Hi Peter
This JSON behaviour presumably stems from the limitation on NSDictionary and
NSArray that they cannot contain nil objects, so NSNull is used instead.
There seem to be two popular workarounds if the client code requires nil
instead of NSNull:
1 - A category on NSDictionary, e.g. - (id)cmis_objectForKeyNotNull:(id)key { …
}
2 - A macro, e.g.
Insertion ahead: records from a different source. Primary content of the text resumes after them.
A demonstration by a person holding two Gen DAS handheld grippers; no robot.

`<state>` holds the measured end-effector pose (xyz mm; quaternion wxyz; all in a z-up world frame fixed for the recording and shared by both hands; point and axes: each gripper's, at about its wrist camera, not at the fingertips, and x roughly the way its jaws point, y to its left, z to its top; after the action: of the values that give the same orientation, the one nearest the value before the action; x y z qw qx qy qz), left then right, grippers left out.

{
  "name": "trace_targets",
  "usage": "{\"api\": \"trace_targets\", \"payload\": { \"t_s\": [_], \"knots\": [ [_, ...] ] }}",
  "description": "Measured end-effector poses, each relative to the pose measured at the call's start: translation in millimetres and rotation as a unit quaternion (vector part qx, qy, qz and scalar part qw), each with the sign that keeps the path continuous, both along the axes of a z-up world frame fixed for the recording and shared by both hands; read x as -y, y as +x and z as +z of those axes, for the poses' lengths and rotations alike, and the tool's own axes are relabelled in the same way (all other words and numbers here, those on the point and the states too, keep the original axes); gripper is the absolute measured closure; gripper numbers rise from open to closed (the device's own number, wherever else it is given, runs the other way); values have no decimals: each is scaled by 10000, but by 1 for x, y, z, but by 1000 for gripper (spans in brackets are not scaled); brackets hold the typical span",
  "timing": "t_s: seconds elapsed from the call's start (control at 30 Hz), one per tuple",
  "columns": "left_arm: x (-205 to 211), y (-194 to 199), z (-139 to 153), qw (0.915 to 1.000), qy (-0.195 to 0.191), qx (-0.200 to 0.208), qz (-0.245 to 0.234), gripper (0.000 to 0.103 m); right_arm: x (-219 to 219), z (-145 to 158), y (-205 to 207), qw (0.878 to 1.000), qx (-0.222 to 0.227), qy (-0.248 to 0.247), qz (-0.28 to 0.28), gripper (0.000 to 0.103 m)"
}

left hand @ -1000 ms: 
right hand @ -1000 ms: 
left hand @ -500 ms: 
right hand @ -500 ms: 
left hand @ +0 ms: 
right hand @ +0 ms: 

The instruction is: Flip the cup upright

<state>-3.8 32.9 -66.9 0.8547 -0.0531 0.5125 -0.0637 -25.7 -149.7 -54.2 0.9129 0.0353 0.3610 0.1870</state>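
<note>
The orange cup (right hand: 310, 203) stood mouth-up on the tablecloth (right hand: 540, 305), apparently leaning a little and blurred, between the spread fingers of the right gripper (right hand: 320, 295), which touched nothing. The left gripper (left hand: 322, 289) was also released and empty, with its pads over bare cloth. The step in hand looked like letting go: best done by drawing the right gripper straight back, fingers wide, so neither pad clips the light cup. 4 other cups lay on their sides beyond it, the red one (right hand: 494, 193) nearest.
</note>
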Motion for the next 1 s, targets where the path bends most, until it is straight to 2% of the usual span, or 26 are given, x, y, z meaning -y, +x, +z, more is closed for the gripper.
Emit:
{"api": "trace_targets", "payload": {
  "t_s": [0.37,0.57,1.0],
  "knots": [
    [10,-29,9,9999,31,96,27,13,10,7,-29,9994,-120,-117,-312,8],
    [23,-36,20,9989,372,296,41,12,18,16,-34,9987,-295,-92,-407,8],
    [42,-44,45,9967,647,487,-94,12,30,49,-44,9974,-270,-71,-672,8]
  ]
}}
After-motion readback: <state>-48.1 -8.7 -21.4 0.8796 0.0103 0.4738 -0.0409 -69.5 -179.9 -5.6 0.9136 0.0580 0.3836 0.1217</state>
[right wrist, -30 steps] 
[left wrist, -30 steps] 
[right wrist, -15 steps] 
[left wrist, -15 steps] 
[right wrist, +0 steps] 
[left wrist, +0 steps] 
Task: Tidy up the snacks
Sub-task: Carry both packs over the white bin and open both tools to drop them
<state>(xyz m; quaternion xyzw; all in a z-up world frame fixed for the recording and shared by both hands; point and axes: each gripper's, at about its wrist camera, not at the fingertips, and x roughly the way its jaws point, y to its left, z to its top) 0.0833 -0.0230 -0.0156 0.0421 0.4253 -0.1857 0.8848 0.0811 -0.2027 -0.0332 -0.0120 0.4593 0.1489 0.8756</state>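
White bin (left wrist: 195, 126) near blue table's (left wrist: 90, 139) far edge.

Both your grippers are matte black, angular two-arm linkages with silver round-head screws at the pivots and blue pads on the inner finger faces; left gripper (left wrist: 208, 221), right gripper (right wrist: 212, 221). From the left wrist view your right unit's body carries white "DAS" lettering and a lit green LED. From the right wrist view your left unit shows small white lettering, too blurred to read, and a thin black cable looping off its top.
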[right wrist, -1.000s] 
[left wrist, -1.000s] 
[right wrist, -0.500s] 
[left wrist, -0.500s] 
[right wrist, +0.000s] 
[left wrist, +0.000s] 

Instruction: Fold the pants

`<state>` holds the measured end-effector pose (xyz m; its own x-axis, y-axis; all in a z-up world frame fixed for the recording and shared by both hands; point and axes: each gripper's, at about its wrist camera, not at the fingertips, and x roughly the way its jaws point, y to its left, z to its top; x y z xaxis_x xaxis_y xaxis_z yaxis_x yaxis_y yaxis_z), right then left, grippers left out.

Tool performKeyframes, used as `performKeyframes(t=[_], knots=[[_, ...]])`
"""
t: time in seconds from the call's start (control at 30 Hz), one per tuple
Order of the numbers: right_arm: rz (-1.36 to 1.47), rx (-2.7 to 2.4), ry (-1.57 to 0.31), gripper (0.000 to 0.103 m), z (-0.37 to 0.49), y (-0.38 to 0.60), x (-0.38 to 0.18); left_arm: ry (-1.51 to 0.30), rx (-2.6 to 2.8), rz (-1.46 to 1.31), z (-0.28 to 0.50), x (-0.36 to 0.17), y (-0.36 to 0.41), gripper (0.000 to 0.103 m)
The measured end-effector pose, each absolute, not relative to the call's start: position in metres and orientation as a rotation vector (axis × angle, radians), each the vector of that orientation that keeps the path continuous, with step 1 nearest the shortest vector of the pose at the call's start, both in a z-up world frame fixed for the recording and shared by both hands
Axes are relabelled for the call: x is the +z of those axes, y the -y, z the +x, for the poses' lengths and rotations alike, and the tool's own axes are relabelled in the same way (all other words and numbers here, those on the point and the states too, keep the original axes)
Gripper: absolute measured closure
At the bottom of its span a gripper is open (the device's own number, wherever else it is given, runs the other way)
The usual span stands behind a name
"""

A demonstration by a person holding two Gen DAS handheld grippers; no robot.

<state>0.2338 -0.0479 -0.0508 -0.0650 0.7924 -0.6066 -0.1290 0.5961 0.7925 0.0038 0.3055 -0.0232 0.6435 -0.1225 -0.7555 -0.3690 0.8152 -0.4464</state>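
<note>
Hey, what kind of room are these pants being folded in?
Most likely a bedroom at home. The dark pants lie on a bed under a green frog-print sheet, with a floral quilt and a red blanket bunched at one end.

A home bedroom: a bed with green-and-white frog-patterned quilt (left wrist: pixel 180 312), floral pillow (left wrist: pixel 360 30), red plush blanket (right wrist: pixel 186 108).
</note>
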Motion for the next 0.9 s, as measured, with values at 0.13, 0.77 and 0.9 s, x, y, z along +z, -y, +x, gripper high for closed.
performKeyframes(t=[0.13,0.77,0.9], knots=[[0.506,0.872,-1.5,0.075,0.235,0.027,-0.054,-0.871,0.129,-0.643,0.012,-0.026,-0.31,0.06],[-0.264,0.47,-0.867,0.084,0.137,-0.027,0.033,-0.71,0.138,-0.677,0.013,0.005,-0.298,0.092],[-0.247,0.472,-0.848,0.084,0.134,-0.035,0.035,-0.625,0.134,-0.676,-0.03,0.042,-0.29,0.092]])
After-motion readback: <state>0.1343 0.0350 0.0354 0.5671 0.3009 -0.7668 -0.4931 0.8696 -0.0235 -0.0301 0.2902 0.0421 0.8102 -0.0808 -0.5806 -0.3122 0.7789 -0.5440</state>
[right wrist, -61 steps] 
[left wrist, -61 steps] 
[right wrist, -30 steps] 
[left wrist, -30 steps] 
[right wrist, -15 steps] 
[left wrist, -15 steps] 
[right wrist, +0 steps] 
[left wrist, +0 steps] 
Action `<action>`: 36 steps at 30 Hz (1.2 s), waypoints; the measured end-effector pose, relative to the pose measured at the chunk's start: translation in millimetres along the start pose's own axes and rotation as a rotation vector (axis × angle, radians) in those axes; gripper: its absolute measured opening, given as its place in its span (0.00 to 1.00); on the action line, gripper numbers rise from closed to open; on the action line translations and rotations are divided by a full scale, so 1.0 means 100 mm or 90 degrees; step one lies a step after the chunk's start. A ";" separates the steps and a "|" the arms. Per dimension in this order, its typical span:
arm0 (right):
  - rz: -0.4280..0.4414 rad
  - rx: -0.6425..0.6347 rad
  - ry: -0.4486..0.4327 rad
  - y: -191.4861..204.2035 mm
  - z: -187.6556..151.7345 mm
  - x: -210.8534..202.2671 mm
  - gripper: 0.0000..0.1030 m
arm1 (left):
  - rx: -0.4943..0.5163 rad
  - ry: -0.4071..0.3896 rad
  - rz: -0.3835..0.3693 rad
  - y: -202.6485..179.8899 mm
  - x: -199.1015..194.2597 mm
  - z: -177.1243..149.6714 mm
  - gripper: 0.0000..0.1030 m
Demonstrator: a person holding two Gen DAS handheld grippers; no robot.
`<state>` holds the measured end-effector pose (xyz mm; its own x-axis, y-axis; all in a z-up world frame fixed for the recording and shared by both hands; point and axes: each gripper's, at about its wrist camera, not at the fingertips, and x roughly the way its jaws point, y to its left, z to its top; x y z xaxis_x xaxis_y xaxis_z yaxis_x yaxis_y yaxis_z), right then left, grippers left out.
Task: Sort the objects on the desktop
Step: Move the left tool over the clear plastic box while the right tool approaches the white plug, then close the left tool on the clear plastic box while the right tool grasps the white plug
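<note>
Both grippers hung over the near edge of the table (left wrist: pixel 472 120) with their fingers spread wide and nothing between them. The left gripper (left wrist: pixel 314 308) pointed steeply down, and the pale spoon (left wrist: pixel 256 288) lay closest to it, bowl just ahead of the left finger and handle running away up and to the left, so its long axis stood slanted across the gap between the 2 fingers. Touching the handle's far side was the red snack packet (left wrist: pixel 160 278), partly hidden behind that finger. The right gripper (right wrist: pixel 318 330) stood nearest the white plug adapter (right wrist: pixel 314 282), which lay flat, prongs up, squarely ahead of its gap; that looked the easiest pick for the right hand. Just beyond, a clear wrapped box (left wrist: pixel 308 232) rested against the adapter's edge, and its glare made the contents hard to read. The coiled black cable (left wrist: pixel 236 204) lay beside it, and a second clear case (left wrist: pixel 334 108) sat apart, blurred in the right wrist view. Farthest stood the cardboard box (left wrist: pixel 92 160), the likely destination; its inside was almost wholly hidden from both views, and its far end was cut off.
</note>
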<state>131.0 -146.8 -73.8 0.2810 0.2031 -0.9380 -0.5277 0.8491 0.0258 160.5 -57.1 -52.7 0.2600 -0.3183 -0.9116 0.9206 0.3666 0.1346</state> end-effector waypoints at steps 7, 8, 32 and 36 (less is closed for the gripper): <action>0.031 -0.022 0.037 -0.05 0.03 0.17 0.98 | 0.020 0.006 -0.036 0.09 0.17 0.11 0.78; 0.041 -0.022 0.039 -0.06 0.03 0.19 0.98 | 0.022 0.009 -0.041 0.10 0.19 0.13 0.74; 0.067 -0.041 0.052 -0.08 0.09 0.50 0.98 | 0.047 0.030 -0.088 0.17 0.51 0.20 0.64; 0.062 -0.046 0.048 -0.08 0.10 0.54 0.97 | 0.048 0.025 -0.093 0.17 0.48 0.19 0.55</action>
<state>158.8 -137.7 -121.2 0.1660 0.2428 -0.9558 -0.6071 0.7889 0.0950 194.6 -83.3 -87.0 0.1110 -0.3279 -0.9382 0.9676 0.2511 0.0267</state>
NilOrObjectForKey(json, key) which would do the same thing.
Neither of those solutions would add too much overhead, although clearly we
would no longer benefit from modern Objective-C syntax in those instances.
I'm not currently up-to-speed with the browser binding branch, so can't comment
on your second issue.
Regards,
Mike
On 17 Apr 2014, at 13:17, Sutter, Peter <[email protected]> wrote:
> Hi there,
>
> I’m facing currently an issue with [NSJSONSerialization
> JSONObjectWithData:options:error:] and would like to hear your opinion.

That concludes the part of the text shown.